If you used libraries in the c++ version, e.g. the STL or IPP, did you find it difficult to find/write equivalent java functionality?
Leaving the possible portability advantages aside did you enjoy writing the Java version (i.e. it is not the end result I’m asking about but the process of creating it)?
If you wouldn’t mind divulging it, approximately how many kloc in the icj source (your code, not the java libraries etc etc)? yes I know that kloc is a crude measure, but there certainly is a vast difference between 10kloc and 100kloc when it comes to maintaining it unless one is in the habit of leaving thousands of empty lines strewn about; the size gives me some idea what the difficulty comparison means.

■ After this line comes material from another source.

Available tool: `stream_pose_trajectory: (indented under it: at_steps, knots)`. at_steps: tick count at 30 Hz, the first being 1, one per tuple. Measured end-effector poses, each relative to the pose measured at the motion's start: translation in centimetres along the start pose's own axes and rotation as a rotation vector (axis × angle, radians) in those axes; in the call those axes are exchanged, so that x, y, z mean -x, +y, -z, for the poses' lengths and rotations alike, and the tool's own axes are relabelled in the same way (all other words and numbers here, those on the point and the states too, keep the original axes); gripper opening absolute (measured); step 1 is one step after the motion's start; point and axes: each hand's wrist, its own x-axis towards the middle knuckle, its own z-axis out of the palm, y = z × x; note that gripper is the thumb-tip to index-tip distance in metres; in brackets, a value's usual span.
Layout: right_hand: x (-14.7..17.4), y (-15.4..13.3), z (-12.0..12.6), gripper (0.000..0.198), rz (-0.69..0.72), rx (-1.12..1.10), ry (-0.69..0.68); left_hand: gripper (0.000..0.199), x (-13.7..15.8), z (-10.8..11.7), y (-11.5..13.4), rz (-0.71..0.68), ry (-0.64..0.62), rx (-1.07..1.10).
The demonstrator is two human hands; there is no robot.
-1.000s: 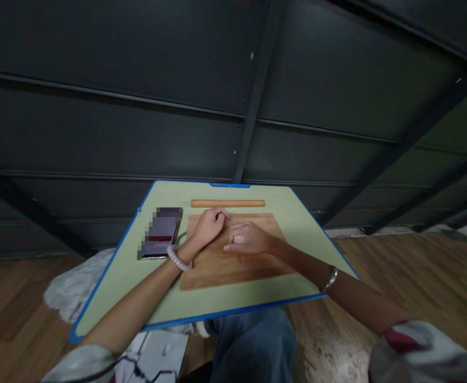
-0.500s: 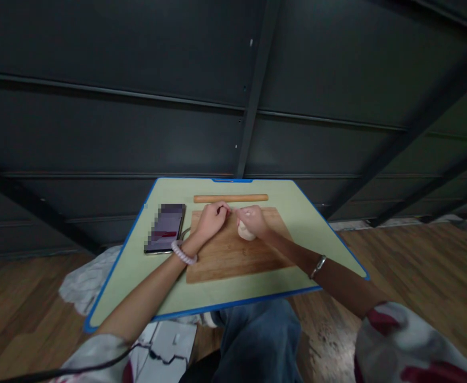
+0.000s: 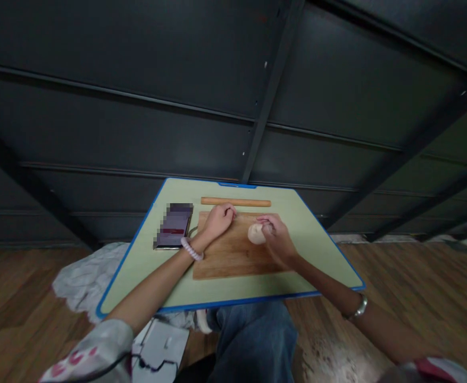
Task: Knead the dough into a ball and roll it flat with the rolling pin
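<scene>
The right hand (image 3: 277, 240) held a pale dough ball (image 3: 255, 233) at centre frame, fingers curled around it over the wooden board (image 3: 233, 255). The left hand (image 3: 217, 221) rested fisted on the board's upper left, fingers pressed together, near the rolling pin (image 3: 235, 202).

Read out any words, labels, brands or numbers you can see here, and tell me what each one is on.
No text can be read.
The phone screen beside the cutting board is blurred out.
The rolling pin, dough ball and table show no lettering.
</scene>
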Motion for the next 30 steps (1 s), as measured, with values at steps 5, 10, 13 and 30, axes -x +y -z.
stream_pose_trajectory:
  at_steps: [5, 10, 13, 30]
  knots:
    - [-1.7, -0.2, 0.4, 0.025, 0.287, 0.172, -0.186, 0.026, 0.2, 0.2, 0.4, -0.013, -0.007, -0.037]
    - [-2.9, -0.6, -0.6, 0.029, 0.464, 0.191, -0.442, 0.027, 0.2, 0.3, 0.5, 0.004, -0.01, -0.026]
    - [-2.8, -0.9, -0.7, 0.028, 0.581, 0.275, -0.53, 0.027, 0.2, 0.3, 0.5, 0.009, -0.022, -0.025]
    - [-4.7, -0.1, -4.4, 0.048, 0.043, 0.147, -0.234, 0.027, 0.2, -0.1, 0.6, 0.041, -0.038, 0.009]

What editor do you use when writing code (idle curiosity)?
DIGLLOYD: I wrote in C++ professionally for many years, then Java multithreaded server code for about 12 years, professionally. I’m a bit rusty with C++ now and STL arrived well into my professional career, but I do use it. I use Text Wrangler for editing my code. Simple and fast.

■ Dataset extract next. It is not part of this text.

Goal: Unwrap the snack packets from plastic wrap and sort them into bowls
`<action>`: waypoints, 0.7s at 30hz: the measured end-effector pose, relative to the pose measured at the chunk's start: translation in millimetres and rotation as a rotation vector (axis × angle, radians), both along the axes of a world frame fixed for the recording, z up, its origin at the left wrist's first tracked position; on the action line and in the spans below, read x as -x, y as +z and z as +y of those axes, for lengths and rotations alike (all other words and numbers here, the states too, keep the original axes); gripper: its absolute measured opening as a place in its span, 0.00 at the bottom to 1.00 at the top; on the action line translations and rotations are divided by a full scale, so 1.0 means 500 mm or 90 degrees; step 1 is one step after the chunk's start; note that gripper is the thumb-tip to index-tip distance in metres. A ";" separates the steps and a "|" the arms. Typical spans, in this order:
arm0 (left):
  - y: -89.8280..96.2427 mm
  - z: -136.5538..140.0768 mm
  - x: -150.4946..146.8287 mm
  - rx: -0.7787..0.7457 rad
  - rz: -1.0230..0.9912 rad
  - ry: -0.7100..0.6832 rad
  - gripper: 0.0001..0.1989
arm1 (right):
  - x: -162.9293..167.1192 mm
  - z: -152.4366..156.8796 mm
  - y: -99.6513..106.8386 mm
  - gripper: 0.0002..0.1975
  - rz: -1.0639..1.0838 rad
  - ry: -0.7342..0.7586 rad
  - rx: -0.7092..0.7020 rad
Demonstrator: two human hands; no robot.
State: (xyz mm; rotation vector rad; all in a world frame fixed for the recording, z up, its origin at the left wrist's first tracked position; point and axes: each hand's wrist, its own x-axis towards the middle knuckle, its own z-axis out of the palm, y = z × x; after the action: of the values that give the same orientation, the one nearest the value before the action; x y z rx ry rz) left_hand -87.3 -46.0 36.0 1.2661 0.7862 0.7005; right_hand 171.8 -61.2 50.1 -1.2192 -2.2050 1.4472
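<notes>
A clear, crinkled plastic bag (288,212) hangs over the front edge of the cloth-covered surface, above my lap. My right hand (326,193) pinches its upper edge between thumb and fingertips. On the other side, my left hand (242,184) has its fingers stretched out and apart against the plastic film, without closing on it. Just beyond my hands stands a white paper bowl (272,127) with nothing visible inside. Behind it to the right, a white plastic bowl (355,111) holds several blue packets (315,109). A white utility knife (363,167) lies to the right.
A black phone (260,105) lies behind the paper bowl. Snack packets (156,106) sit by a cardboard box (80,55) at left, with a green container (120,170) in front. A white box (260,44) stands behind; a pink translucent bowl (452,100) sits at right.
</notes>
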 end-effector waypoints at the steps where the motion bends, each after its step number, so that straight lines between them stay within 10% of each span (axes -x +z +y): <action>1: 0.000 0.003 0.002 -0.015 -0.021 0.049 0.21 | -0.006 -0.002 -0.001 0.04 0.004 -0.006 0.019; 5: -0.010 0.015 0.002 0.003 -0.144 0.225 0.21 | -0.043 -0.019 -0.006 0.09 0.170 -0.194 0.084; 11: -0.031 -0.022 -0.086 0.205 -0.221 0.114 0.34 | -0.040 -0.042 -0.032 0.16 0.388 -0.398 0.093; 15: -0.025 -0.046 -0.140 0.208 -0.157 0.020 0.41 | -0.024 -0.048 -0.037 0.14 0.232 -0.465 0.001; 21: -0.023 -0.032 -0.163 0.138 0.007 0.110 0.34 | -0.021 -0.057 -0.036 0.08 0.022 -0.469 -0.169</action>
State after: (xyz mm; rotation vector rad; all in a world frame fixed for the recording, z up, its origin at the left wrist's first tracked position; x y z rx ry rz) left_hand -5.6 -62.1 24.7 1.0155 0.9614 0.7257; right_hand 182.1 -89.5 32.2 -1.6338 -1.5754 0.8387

I vastly prefer working with Java. It’s just a lower hassle and complexity than C++. Also, C++ is a nightmare for portability compared to Java when all the dev environmenbts and libraries and inconsistencies in file systems are dealt with. The same API for all platforms is a huge win for Java.
Java multithreading support and garbage collection makes a lot of stuff easier. With C++, I use a lot of stack-based wrapper classes to guarantee things like deleting points or closing files; once done it’s done but it is extra code and complexity. The Java code still requires some smarts to avoid excessive memory allocation (which causes downstream hits from garbage collection), but C++ IntegrityChecker requires sophisticated memory tracking and buffer management that Java makes a lot easier in some places. The C++ version could probably utilize a 32 core machine with excellent scalability, but I have no such beast to test it on. The Java version is algorithmically mostly the same, but has some room for improvement. But it looks like bottlnecks are there that may be harder to work around (the I/O system in particular).

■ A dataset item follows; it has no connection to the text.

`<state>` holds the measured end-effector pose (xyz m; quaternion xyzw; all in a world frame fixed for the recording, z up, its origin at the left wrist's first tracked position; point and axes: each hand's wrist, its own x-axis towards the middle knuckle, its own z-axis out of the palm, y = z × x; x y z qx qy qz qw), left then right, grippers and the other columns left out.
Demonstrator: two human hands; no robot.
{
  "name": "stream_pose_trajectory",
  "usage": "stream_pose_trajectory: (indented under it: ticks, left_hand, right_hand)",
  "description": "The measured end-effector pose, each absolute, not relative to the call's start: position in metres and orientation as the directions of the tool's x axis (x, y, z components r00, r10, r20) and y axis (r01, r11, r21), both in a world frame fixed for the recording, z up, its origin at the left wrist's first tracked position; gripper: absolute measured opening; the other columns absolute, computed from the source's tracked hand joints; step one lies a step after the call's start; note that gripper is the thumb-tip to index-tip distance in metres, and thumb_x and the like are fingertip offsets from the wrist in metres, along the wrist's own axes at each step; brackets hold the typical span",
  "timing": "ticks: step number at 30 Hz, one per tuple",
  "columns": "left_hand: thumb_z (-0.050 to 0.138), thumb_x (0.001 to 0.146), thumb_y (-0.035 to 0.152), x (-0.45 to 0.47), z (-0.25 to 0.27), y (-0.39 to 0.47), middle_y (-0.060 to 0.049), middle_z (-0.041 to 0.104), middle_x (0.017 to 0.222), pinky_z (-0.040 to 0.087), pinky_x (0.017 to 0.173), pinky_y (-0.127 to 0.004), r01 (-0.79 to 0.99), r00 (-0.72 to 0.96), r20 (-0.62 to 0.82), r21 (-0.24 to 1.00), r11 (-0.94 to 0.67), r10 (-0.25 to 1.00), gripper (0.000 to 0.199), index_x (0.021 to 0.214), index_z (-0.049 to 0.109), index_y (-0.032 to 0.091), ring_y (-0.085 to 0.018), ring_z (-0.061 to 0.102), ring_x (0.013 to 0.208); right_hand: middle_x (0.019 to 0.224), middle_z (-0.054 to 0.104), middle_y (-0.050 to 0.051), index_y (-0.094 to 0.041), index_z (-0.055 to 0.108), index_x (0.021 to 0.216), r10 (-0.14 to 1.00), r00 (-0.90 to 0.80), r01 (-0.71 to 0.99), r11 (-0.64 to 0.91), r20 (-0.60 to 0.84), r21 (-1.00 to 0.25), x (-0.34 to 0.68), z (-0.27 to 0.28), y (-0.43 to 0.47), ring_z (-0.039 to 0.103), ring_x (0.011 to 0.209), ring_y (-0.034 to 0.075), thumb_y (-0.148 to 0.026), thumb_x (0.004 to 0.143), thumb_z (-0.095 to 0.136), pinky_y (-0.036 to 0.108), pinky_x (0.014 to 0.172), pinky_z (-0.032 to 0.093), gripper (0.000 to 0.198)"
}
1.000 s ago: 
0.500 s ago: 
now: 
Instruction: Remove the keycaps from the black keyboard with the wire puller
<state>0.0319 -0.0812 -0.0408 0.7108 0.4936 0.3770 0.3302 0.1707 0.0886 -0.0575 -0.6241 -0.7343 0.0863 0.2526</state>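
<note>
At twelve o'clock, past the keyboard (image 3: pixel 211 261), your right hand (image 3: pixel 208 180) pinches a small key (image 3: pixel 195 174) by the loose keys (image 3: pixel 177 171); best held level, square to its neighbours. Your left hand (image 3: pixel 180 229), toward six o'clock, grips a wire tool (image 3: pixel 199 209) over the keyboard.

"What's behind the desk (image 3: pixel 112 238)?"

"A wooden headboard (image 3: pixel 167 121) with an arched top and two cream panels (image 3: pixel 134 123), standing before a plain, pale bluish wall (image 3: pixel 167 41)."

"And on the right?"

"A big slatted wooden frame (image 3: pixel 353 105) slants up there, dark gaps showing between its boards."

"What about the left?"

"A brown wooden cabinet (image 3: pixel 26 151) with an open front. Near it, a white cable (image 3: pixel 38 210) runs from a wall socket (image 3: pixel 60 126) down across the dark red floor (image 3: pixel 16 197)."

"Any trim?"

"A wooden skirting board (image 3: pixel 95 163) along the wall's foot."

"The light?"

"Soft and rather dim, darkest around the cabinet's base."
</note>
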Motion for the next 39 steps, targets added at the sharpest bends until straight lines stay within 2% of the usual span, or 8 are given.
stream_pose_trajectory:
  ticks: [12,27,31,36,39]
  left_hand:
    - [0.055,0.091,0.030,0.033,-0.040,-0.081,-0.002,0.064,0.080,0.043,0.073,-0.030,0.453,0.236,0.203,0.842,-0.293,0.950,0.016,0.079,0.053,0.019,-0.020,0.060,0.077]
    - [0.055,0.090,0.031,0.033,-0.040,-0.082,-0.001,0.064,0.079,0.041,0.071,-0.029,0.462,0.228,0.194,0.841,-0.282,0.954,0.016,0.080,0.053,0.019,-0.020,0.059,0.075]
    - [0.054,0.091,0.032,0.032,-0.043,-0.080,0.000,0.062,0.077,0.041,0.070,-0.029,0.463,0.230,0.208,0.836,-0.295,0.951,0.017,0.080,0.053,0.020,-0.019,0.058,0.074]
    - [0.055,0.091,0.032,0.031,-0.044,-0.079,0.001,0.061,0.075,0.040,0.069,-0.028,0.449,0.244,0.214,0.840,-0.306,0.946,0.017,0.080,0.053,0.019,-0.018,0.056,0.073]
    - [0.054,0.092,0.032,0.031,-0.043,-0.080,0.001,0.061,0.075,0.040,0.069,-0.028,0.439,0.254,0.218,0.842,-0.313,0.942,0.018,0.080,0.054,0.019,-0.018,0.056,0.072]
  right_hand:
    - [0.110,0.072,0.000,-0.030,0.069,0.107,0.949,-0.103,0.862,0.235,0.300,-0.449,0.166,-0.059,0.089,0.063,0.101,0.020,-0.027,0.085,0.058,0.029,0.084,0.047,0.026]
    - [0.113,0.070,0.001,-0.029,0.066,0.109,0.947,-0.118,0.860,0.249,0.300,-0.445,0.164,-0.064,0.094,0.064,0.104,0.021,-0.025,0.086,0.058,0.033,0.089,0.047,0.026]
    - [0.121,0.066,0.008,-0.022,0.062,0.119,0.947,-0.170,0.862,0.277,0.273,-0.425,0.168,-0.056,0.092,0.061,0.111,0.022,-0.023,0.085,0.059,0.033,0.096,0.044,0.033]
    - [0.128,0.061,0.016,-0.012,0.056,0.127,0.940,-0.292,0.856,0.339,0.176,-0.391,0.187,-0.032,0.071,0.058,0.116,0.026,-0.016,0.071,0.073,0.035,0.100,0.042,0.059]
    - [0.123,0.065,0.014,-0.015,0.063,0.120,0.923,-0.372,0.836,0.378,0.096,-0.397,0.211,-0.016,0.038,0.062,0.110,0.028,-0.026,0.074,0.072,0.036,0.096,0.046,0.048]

What I like about Java: rich set of stuff with many flavors of Set, Map, List, arrays, hash tables, etc (and with thread safe variants too). While C++ and STL have many equivalents, Java is less error prone. Also, multithreading ease of use in Java is high. Things like Executor thread pool and a variety of synchronization classes and facilities, plus garbage collection. Garbage collection often simplifies things a great deal, though it’s bad habit to substitute that for intelligent re-use of things like buffers.
The Java version is tiny compared to the C++ version, as can be seen from the binary size. I'm not sure about lines of code, but it is probably 1/8 the lines in Java because I had to build a lot more utility routines in C++ and because threading is more difficult. Also, the C++ version is more sophisticated in its asynchronous and threaded implementation when reading files (uses dedicated open/close thread plus dedicated read thread with dual I/Os in progress at all times).